(Bloomberg) -- The New York Times has recently cut the number of stories it’s giving to Apple Inc.’s news app, the newspaper publisher’s chief executive officer said, as the iPhone maker prepares to unveil a subscription service for news outlets next week.
“We try to be intelligent in the way we think about our partnerships with these platforms,” New York Times Chief Executive Officer Mark Thompson said Monday at the Oxford Media Convention in England, answering a question about his company’s relationship to tech giants.

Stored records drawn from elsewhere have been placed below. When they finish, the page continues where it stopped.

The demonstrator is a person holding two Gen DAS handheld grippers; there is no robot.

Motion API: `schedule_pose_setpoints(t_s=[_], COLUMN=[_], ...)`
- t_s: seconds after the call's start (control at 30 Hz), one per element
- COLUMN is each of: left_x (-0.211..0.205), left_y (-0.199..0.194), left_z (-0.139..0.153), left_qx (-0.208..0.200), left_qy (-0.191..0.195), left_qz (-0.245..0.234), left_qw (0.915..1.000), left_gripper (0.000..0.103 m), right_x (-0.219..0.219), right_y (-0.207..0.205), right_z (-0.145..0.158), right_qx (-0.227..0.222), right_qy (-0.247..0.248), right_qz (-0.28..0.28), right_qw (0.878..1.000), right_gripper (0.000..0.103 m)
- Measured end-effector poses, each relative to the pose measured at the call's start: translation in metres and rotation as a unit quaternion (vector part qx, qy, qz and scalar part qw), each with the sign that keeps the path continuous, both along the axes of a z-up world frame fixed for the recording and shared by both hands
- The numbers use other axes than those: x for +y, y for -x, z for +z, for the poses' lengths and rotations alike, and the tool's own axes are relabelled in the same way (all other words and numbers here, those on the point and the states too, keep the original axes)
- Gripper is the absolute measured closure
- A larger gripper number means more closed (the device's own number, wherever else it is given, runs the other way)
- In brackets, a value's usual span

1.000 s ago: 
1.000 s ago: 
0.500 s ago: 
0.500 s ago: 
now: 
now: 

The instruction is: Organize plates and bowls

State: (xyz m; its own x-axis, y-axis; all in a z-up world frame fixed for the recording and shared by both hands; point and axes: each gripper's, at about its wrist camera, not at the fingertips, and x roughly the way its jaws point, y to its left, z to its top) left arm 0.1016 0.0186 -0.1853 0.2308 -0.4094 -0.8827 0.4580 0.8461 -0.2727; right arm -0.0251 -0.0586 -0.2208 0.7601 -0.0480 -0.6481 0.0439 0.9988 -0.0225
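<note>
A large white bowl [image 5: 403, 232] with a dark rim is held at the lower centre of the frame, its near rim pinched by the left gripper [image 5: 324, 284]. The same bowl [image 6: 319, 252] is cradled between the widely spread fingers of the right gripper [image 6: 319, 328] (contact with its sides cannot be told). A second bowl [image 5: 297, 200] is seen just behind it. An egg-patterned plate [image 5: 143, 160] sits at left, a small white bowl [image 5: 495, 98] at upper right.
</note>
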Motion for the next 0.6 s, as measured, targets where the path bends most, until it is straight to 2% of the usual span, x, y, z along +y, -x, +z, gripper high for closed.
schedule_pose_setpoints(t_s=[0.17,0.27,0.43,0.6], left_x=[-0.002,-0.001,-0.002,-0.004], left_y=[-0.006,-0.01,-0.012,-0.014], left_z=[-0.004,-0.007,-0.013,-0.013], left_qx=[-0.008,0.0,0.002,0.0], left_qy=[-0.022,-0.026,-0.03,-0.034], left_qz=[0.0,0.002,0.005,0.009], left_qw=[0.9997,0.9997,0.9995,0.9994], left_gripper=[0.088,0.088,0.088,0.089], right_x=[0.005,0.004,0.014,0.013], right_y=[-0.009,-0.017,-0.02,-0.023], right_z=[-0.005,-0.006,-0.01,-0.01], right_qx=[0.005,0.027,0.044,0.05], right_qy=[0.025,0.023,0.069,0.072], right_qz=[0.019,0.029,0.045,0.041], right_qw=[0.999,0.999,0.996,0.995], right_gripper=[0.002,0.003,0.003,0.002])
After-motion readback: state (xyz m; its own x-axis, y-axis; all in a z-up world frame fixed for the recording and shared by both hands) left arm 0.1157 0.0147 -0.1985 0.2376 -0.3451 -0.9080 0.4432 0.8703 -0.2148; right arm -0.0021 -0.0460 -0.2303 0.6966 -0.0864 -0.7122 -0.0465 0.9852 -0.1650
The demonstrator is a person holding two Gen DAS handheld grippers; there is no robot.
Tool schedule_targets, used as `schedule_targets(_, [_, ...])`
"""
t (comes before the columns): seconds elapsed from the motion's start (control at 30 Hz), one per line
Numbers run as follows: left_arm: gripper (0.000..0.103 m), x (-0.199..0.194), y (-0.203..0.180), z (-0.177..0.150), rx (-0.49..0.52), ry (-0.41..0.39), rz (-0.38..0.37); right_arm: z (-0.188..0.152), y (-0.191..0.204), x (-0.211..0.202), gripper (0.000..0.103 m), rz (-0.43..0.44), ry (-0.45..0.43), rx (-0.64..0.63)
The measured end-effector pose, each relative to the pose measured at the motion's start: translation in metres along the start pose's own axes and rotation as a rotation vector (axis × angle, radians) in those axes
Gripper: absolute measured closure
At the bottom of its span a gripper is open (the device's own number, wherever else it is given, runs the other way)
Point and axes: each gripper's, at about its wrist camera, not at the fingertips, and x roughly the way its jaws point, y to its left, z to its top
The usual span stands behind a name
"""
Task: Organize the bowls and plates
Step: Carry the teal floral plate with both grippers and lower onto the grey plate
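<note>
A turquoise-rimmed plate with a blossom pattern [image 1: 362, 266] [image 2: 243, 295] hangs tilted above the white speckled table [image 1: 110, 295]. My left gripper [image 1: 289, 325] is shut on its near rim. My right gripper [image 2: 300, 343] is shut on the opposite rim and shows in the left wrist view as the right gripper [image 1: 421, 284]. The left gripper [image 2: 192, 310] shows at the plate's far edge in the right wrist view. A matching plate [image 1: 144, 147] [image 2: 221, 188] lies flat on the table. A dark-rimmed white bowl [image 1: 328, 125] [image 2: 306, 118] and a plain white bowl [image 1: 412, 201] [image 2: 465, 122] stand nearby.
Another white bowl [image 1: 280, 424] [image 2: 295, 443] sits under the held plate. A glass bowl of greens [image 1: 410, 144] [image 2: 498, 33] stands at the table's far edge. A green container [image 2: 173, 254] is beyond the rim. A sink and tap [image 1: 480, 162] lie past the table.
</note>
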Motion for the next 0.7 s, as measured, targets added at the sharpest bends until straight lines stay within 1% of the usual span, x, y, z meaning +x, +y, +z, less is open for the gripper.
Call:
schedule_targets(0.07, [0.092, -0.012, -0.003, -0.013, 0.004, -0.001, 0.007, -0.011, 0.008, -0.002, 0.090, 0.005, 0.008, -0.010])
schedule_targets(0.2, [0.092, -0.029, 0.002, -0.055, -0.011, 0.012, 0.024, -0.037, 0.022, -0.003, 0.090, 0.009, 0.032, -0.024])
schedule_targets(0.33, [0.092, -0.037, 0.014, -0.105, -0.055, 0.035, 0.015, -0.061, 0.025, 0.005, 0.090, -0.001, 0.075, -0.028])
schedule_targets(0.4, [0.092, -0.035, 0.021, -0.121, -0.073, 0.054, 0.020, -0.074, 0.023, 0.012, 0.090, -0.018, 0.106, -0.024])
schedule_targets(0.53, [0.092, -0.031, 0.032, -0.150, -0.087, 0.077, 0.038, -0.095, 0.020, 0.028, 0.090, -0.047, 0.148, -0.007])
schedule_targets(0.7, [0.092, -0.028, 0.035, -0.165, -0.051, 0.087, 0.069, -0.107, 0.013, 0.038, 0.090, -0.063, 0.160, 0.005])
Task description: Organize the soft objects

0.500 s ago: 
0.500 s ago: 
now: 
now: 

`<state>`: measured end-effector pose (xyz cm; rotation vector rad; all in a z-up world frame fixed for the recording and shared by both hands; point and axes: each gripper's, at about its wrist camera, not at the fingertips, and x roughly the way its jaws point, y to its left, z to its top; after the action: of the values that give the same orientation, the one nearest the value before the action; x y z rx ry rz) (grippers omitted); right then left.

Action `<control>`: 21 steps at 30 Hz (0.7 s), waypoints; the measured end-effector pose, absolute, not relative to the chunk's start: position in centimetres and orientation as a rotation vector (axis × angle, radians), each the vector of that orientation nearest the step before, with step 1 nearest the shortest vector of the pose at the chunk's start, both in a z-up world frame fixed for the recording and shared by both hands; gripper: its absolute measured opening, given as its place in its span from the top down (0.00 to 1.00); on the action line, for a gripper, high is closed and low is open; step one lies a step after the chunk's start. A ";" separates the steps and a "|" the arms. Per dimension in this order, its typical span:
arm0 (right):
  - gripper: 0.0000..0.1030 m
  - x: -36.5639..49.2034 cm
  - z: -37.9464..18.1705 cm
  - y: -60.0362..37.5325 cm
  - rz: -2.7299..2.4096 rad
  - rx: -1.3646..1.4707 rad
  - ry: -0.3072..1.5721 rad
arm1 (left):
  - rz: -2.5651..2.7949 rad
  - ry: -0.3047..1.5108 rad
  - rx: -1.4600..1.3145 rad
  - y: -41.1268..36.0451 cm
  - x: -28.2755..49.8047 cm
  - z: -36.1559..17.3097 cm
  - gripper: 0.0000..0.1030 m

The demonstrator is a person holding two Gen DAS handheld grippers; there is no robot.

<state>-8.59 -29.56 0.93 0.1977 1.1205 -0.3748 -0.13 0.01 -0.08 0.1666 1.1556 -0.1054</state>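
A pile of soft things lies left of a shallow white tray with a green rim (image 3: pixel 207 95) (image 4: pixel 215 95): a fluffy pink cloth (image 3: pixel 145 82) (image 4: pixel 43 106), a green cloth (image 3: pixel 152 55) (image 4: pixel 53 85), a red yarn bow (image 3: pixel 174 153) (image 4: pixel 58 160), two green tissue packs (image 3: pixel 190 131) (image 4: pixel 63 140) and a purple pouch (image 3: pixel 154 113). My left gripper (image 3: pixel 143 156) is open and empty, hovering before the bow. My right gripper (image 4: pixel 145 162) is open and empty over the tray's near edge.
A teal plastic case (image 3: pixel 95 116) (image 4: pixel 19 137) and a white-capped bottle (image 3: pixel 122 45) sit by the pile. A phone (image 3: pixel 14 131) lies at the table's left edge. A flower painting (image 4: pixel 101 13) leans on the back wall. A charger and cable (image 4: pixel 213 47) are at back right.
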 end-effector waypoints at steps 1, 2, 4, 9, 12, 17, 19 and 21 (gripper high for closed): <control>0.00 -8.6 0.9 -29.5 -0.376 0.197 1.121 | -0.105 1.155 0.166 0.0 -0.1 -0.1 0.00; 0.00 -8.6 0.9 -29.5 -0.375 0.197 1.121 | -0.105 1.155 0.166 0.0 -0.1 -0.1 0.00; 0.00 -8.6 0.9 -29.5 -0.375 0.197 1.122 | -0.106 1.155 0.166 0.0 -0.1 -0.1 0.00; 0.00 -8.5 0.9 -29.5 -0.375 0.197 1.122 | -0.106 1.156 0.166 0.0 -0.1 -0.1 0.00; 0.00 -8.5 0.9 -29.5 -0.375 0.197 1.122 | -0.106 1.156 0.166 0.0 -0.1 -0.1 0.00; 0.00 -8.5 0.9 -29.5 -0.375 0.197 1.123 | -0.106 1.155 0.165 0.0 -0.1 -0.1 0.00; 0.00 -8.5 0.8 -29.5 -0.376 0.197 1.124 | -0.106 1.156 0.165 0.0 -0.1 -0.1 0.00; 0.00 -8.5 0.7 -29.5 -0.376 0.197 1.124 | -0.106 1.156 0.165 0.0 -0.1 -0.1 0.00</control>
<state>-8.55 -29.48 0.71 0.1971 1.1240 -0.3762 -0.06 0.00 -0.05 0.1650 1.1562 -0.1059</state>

Thompson also is maintaining a tactical distance from Facebook Inc., saying the Times limits the number of stories it puts there. “We do not want the principal consumption of the New York Times to be on Facebook,” he said. The paper does spend “a lot of money” on paid Facebook advertising to drive subscriptions, he added, and the platform is good for marketing.
The remarks come as Apple is set to take a greater role in the distribution of news. At an event next week, the Cupertino, California-based tech giant is expected to launch a news subscription product that would let users read an unlimited amount of content from partnered publishers for a monthly fee. The service has reportedly received pushback from major publishers over the share of revenue Apple has proposed taking.
As Thompson’s comments highlight, publications like the Times that are reliant on subscriber revenue are increasingly focused on getting people to visit their articles directly on their own websites. That gives the publishers more control over users’ experience and a bigger share of the advertising proceeds they generate, rather than ceding both areas in part to third-party tech platforms.
At the March 25 event, Apple also plans to unveil its new video-on-demand platform that will take on Netflix Inc. Apple hopes an increase in services revenue can help offset slowing sales of devices.